▶ Exercise material:
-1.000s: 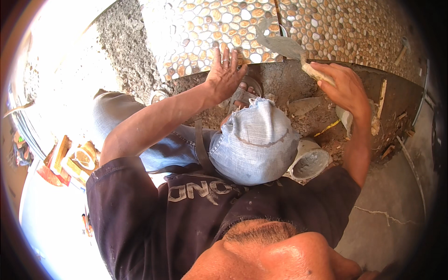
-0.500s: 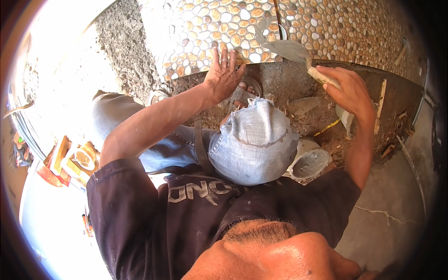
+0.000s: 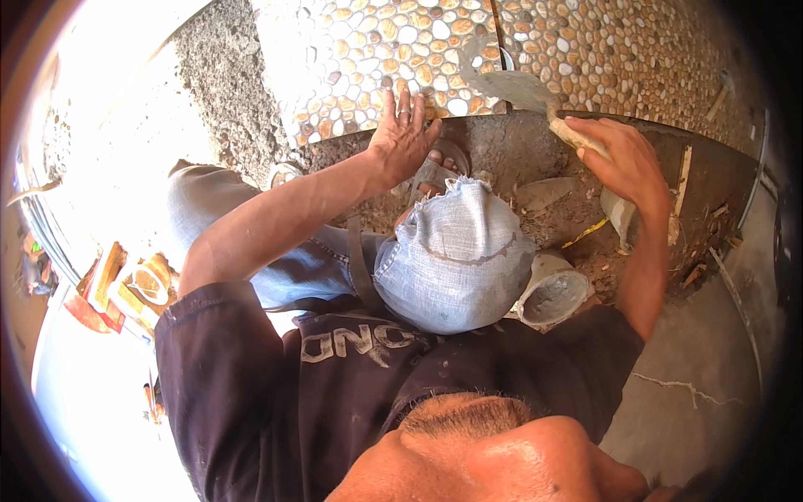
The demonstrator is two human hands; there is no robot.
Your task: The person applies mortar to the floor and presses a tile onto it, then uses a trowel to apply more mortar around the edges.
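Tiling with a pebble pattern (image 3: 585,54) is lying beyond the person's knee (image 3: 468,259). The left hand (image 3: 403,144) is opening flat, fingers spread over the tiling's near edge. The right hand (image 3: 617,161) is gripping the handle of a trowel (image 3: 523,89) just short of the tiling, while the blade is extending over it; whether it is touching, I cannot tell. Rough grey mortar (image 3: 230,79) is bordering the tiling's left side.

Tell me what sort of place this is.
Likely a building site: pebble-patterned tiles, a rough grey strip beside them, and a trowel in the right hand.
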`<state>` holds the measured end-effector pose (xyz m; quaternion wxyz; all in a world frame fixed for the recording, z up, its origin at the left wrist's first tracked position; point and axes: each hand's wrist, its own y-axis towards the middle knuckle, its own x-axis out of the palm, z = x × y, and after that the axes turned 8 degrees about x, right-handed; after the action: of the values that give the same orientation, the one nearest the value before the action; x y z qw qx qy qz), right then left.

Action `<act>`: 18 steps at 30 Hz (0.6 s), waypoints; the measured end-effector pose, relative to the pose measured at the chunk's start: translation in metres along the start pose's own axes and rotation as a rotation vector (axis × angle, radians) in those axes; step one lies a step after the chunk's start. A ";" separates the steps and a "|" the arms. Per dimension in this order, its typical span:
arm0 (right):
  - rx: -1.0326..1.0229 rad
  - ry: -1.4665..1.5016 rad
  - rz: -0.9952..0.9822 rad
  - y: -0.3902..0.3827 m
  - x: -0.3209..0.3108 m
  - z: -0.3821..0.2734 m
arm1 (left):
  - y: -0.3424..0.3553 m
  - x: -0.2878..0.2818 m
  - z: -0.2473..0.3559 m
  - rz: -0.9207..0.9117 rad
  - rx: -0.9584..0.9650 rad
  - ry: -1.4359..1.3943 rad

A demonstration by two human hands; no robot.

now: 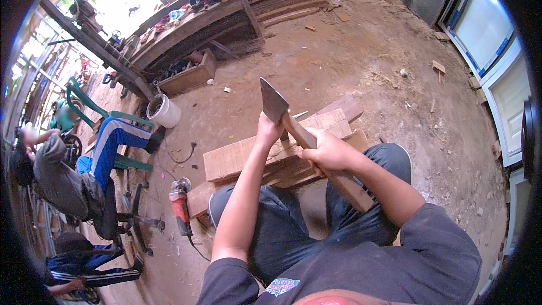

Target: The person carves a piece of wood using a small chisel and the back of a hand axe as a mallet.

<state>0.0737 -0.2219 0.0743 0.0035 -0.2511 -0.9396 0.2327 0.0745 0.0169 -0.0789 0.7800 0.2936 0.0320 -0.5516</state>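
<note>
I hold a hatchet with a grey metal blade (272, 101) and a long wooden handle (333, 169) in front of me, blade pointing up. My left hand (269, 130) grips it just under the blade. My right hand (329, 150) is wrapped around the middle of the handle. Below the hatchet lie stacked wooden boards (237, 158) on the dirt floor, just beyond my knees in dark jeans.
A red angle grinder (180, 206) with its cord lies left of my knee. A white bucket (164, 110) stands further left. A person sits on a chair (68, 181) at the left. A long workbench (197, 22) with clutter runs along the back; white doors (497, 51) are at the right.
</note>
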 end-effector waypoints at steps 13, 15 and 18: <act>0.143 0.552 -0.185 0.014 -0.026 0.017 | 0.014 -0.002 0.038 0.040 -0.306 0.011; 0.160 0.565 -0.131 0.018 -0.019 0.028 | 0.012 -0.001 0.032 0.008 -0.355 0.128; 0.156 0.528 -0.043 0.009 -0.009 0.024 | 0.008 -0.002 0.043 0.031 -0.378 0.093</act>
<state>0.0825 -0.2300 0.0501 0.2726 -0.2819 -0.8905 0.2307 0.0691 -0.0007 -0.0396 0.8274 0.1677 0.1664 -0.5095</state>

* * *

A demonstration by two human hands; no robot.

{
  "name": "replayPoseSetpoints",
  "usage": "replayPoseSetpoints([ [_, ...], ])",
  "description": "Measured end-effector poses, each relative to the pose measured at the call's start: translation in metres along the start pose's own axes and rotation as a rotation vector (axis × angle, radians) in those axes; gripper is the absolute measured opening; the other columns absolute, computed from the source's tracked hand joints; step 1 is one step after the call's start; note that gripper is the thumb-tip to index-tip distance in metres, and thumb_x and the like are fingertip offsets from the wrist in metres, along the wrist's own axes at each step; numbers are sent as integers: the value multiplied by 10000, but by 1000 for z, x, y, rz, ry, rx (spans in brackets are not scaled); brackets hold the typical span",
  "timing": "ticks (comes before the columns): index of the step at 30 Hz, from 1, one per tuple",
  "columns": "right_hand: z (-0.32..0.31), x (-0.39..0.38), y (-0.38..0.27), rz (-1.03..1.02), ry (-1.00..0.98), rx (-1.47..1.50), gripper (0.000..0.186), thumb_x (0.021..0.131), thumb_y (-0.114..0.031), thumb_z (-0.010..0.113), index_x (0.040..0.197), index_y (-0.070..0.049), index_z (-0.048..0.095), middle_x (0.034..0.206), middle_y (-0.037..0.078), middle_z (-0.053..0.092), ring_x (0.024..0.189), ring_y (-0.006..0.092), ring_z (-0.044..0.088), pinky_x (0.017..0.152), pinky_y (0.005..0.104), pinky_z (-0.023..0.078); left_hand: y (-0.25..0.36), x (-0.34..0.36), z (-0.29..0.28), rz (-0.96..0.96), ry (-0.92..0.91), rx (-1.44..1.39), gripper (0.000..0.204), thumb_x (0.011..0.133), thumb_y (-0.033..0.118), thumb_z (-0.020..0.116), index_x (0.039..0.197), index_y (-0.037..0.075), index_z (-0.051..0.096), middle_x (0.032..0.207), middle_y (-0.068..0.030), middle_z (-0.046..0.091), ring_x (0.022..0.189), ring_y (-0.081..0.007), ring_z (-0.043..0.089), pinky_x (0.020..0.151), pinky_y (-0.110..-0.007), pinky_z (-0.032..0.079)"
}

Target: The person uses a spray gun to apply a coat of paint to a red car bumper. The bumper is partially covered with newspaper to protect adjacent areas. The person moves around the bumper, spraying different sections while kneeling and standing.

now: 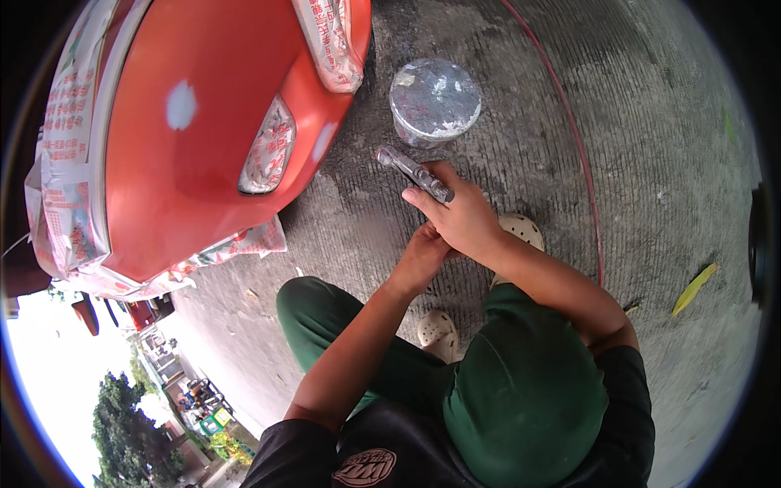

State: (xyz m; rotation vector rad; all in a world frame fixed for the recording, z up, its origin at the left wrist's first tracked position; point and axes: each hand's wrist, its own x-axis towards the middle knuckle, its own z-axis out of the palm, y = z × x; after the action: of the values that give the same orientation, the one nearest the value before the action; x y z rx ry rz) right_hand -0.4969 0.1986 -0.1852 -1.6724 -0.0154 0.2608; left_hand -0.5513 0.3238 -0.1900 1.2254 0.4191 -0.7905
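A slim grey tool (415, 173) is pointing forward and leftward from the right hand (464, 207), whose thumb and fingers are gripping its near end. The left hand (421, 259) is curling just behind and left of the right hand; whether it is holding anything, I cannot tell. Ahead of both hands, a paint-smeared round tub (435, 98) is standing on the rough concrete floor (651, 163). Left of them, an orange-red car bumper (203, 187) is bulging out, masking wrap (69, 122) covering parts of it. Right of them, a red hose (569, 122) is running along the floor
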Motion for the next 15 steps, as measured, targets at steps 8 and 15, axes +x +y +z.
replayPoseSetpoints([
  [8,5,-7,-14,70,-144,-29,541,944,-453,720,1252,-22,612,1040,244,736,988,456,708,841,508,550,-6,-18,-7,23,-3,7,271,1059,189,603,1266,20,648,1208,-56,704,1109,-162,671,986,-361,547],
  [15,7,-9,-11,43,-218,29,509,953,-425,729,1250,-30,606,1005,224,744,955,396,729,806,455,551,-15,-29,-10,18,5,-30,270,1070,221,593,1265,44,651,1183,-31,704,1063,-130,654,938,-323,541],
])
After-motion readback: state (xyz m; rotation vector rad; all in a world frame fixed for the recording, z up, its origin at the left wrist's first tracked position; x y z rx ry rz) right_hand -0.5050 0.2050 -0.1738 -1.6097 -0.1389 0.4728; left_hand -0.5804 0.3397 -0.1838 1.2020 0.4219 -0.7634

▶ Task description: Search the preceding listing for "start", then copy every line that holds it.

▶ Problem solution:
Action `<act>`: 18 steps at 30 Hz (0.6 s), waypoints; the measured end-effector pose, relative to the pose measured at the chunk's start: translation in metres along the start pose's own axes and rotation as a rotation vector (axis × angle, radians) in those axes; step one lies a step after the chunk's start. A ";" separates the steps and a "|" the arms. Per dimension in this order, its typical span:
  "description": "Measured end-effector poses, each relative to the pose measured at the call's start: translation in metres along the start pose's own axes and rotation as a rotation vector (axis × angle, radians) in those axes; gripper is the absolute measured opening; the other columns absolute, computed from the source's tracked hand joints; step 1 is one step after the call's start; note that gripper is the thumb-tip to index-tip distance in metres, and thumb_x and the like are fingertip offsets from the wrist in metres, along the wrist's own axes at each step; numbers are sent as integers: the value multiplied by 10000, but by 1000 for z, x, y, rz, ry, rx (spans in brackets are not scaled); brackets hold the typical span",

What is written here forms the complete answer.